Finally, one should carefully evaluate the integrity of the zygomatic arch. Although an isolated zygomatic arch fracture does not need to be repaired, significant displacement here can decrease midface projection by up to 8 mm and, at the same time, increase facial width.14 Occasionally, isolated zygomatic arch fractures can be reduced with an elevator under the arch via a simple intraoral or temporal incision. The closed approach, however, is only successful if comminution does not exist and if there is an intact periosteum to maintain the reduction.

More recently, endoscopic technique has been used successfully at various centers in the management of zygomatic arch fractures.15,16,17 This minimally invasive approach negates the need for coronal incisions and appears to be a promising tool that augments, rather than replaces, the time-tested principles of adequate skeletal exposure, accurate fracture reduction, and appropriate internal fixation.16 However, endoscopic technique requires a steep learning curve and special equipment. Moreover, the long-term data on outcomes is lacking.

TREATMENT

Exposure and Reduction

Accurate reduction and fixation of displaced zygomatic fractures are necessary to ensure proper healing and prevent postoperative complications, such as enophthalmos and malar asymmetry. The number of surgical approaches and sites of fixation necessary to ensure this will vary based on the type of injury and the experience of the operating surgeon. Not every articulation needs to be addressed to achieve an acceptable reduction. However, at least three of four articulations must be addressed intraoperatively to reduce these fractures accurately.

The first step is accurate reduction of the fracture body.

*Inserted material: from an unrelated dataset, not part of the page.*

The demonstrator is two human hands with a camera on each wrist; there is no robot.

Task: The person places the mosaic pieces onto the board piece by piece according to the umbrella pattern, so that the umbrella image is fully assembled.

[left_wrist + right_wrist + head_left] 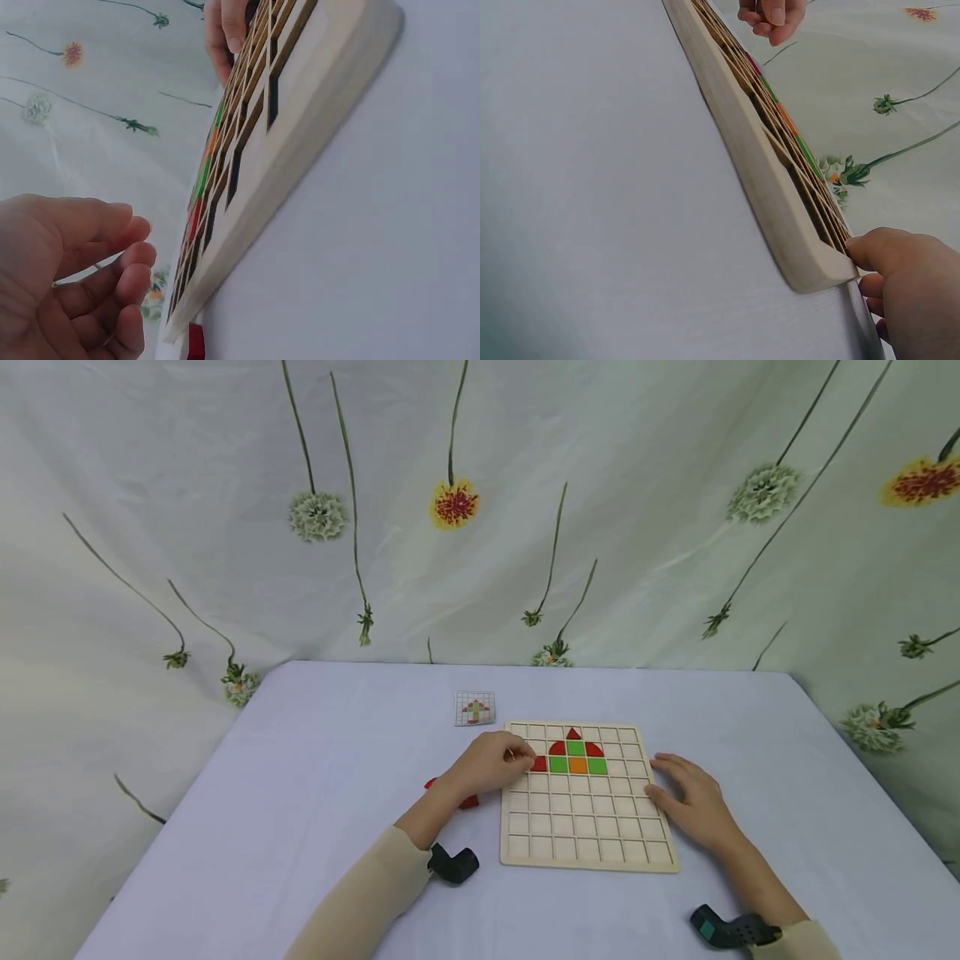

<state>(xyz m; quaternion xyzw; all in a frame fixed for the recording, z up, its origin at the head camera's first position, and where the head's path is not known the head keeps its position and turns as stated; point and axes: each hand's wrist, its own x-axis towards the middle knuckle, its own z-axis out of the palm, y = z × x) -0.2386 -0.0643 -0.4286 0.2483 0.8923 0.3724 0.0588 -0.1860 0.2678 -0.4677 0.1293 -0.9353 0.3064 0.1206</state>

In the majority of cases, an incision in the gingivobuccal sulcus can be the first and only incision necessary as it allows for exposure of the ZMB, which is also the most commonly affected buttress of the ZMC.18 A blunt elevator is inserted laterally beneath the zygomatic arch and an attempt at reduction is made here. In rare cases, this will achieve anatomic reduction, and a single 2-mm L-plate along the ZMB laterally is sufficient.19 In addition, fractures of the zygomatic arch when present can easily be reduced with an elevator through the gingivobuccal sulcus incision. The fracture fragment is disimpacted to a more anatomic position, and subsequent fixation can be applied if needed.

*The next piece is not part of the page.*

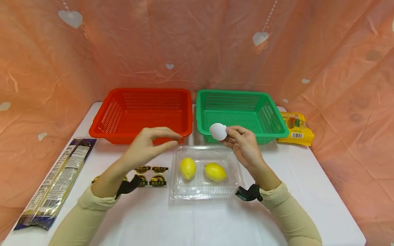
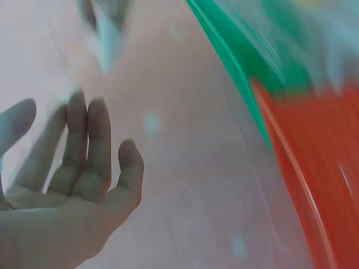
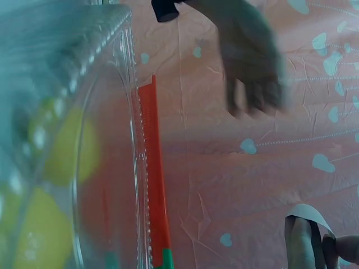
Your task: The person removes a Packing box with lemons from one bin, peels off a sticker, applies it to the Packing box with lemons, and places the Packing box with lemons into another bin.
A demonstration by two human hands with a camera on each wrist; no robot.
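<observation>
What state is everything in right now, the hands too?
Clear container: looks closed.
Two lemons: whole, inside the container.
Thin white piece: curved, pinched in the right hand.
Left hand: raised, holding nothing.
Red basket: upright, open-topped.
Green basket: upright, open-topped.
Sticker sheet: lying flat, partly hidden.
Yellow packet: lying beside the green basket; sealed or not, unclear.
Long packet: lying flat; sealed or not, unclear.
</observation>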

When indicated, the inferior orbital rim can be approached with either a transcutaneous or transconjuctival lower-eyelid incision. It must also be noted, however, that the lower-lid approach is not without significant risks, such as the possibility of lower-lid malposition and external lid scarring. For this reason, the subciliary incision should be avoided in facial trauma in favor of subtarsal incision, especially in older patients with multiple facial rhytides, should a transcutaneous approach be chosen for access.20,21 In most patients, however, a tranconjunctival approach is preferred.22,23 As a general rule, the gingivobuccal incision should be made prior to the lower-eyelid incision. If one were to perform the lower-eyelid incision first, dissection is frequently more difficult because the fracture fragment is not in an anatomic location and results in the surgeon having to dissect through the lower lid much more extensively than is necessary if the fracture had already been grossly reduced.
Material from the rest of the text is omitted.